**PROBLEM:** Reproduce the listing that follows in full. Omit its images.

**SOURCE DATA:**
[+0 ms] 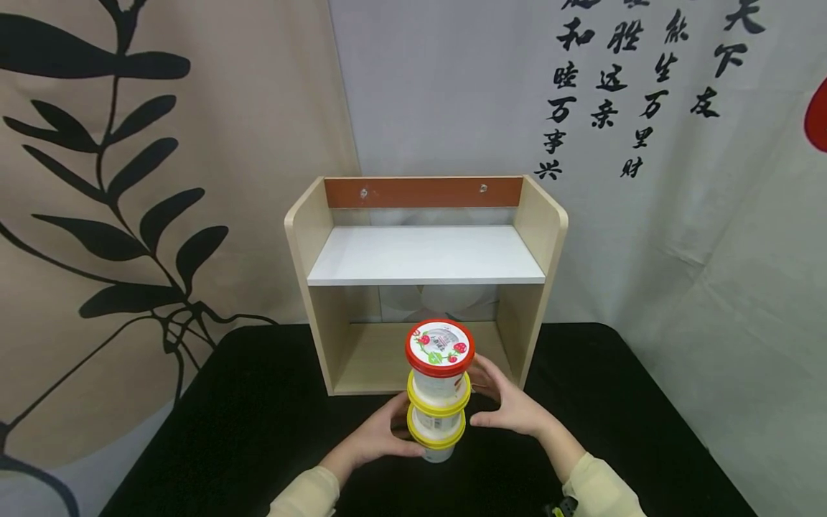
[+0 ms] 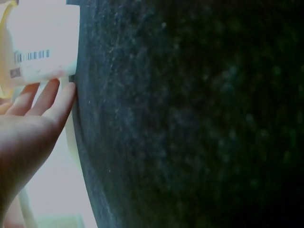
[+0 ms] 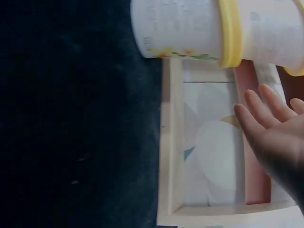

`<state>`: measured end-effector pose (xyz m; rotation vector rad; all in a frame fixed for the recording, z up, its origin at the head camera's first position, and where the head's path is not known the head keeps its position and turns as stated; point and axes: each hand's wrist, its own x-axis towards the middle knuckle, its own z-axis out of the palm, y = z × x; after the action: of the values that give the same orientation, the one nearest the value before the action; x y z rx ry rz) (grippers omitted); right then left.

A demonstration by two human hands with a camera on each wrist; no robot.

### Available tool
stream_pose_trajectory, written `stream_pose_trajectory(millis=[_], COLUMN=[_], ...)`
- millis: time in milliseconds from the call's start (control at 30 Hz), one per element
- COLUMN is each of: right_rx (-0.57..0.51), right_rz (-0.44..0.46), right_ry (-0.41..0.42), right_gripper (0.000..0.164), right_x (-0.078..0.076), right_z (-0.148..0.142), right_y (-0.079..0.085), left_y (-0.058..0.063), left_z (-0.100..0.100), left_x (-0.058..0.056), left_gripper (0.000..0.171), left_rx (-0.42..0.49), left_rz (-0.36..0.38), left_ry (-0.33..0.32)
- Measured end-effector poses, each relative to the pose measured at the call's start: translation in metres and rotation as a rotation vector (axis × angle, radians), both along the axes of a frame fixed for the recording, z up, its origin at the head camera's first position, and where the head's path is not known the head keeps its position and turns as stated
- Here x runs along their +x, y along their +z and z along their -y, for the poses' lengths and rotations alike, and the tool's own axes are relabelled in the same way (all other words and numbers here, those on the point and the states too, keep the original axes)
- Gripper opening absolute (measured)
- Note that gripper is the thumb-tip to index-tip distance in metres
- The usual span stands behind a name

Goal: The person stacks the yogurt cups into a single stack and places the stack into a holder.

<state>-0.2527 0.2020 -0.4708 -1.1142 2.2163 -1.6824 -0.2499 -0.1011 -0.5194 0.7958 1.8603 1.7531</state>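
Note:
Three tubs stand stacked on the black table in the head view. The top tub (image 1: 441, 347) has a red lid with strawberry print; the middle tub (image 1: 436, 424) and bottom tub (image 1: 438, 454) have yellow lids. My left hand (image 1: 381, 434) is at the left of the lower tubs. Its fingertips reach right to the side of the white bottom tub (image 2: 45, 38) in the left wrist view, fingers loosely extended. On the right, my right hand (image 1: 507, 402) stands beside the stack, thumb and fingers spread. The right wrist view shows its fingers (image 3: 256, 109) apart from the tubs.
Behind the stack stands a wooden two-level shelf (image 1: 426, 255) with a white upper board and a brown back rail. The black table (image 1: 258, 416) extends to both sides. Printed cloth walls (image 1: 646, 237) enclose the back and sides.

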Motion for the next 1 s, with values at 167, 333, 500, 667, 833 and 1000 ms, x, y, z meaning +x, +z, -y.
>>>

**PROBLEM SOLUTION:**
[+0 ms] 
[+0 ms] 
[+0 ms] 

`<state>`: measured end-effector pose (xyz m; rotation vector rad; all in a frame fixed for the recording, z up, its origin at the head camera's first position, and where the head's path is not known the head keeps its position and turns as stated; point and axes: each hand's wrist, its own x-axis towards the middle knuckle, its own z-axis out of the palm, y = z × x; after the action: of the values that give the same orientation, the one nearest the value before the action; x y z rx ry rz) (grippers omitted); right then left.

A demonstration by two human hands with a camera on each wrist; no robot.

### Available tool
stream_pose_trajectory, written `stream_pose_trajectory(millis=[_], COLUMN=[_], ...)`
- millis: time in milliseconds from the call's start (control at 30 Hz), one per element
- COLUMN is each of: right_rx (-0.57..0.51), right_rz (-0.44..0.46), right_ry (-0.41..0.42), right_gripper (0.000..0.164), right_x (-0.078..0.076), right_z (-0.148..0.142), right_y (-0.079..0.085), left_y (-0.058..0.063), left_z (-0.100..0.100), left_x (-0.058..0.056), left_gripper (0.000..0.171), left_rx (-0.42..0.49), left_rz (-0.36..0.38), left_ry (-0.33..0.32)
- Measured end-effector poses, each relative to the pose measured at the call's start: translation in metres and rotation as a rotation vector (axis × angle, radians), both along the axes of a frame fixed for the recording, z up, its origin at the head camera's first position, and where the head's path is not known the head keeps its position and turns as stated
- Here x runs along their +x, y along their +z and z along their -y, for the poses' lengths and rotations alike, and the tool's own axes are relabelled in the same way (all other words and numbers here, those on the point and the states too, keep the original axes)
- Gripper opening absolute (measured)
- Note that gripper is the thumb-tip to index-tip distance in metres
- The usual span stands behind a name

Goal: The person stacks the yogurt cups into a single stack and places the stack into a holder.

<state>-0.2527 0.2020 -0.4708 -1.1142 2.2163 -1.6824 -0.2499 -0.1011 -0.5194 0.7958 1.8603 1.7531</state>
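Note:
Three tubs stand stacked on the black table in the head view. The top tub (image 1: 441, 347) has a red lid with strawberry print; the middle tub (image 1: 436, 424) and bottom tub (image 1: 438, 454) have yellow lids. My left hand (image 1: 381, 434) is at the left of the lower tubs. Its fingertips reach right to the side of the white bottom tub (image 2: 45, 38) in the left wrist view, fingers loosely extended. On the right, my right hand (image 1: 507, 402) stands beside the stack, thumb and fingers spread. The right wrist view shows its fingers (image 3: 256, 109) apart from the tubs.
Behind the stack stands a wooden two-level shelf (image 1: 426, 255) with a white upper board and a brown back rail. The black table (image 1: 258, 416) extends to both sides. Printed cloth walls (image 1: 646, 237) enclose the back and sides.
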
Motion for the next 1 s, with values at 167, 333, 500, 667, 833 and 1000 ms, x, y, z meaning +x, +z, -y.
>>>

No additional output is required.